PROMPT:
Beneath this task are records; tally the lines in them that contain "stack" and report only the number.
────
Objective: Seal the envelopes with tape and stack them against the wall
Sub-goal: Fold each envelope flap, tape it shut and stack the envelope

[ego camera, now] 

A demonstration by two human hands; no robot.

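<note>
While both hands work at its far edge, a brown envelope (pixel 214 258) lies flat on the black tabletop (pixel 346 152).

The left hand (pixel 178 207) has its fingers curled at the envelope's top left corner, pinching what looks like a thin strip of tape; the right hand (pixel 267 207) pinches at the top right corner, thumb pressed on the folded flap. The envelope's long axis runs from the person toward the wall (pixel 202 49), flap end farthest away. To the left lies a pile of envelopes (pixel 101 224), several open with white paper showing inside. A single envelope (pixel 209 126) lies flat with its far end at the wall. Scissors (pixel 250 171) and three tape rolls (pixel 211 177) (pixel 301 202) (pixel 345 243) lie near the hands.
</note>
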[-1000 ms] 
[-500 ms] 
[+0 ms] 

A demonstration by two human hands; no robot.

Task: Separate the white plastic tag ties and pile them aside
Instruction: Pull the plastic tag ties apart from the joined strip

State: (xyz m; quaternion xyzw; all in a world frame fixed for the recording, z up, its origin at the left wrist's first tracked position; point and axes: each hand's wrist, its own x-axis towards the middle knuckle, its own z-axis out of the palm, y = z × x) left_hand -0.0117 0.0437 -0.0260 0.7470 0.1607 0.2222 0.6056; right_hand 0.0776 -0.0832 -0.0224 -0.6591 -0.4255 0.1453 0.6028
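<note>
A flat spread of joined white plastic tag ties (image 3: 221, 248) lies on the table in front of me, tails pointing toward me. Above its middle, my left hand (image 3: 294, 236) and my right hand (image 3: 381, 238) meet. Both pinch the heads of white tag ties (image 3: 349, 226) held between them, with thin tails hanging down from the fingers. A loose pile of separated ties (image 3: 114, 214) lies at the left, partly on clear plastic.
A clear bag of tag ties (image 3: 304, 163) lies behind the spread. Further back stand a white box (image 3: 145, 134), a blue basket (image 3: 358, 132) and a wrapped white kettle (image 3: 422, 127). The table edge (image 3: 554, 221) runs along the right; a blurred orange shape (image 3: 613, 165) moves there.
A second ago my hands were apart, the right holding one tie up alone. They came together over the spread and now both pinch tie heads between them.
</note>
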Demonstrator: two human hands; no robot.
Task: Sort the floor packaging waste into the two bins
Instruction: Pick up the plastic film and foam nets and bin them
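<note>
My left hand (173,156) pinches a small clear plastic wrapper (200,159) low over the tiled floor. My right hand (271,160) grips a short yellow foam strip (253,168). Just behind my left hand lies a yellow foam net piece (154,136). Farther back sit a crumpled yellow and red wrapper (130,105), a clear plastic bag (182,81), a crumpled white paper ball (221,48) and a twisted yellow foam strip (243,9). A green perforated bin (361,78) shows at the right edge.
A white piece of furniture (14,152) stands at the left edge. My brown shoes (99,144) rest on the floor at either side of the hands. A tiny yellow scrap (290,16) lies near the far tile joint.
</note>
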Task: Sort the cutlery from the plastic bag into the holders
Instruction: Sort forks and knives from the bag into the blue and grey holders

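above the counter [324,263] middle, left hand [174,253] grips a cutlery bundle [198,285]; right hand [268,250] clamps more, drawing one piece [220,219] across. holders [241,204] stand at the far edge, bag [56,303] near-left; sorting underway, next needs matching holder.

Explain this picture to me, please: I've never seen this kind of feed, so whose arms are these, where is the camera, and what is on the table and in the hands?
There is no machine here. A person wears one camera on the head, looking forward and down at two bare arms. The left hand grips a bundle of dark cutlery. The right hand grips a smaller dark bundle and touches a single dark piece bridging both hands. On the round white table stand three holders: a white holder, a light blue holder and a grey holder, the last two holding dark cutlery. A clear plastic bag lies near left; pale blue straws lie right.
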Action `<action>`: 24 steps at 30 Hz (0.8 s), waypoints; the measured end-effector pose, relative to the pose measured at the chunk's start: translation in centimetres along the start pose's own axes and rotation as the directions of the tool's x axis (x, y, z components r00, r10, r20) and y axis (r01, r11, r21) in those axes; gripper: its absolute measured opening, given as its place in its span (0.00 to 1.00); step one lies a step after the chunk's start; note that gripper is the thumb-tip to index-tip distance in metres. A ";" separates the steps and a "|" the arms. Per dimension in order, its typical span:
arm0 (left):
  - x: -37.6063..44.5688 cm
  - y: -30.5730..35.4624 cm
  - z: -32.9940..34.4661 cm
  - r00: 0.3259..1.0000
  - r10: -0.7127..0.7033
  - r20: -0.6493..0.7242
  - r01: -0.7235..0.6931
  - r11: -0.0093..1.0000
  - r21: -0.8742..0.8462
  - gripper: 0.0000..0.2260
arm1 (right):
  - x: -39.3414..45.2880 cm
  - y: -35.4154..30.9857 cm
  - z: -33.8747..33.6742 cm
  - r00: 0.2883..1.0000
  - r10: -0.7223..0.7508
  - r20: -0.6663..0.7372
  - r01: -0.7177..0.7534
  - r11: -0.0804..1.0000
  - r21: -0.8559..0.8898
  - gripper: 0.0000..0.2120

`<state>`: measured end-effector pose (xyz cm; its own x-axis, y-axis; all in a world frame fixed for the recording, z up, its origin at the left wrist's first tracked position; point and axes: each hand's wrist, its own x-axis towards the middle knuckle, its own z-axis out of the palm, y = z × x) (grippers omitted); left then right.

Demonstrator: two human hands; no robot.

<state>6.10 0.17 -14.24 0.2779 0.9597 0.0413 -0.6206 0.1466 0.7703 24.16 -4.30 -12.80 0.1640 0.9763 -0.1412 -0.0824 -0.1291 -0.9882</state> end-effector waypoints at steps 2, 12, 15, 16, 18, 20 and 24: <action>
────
EXERCISE OUTPUT:
2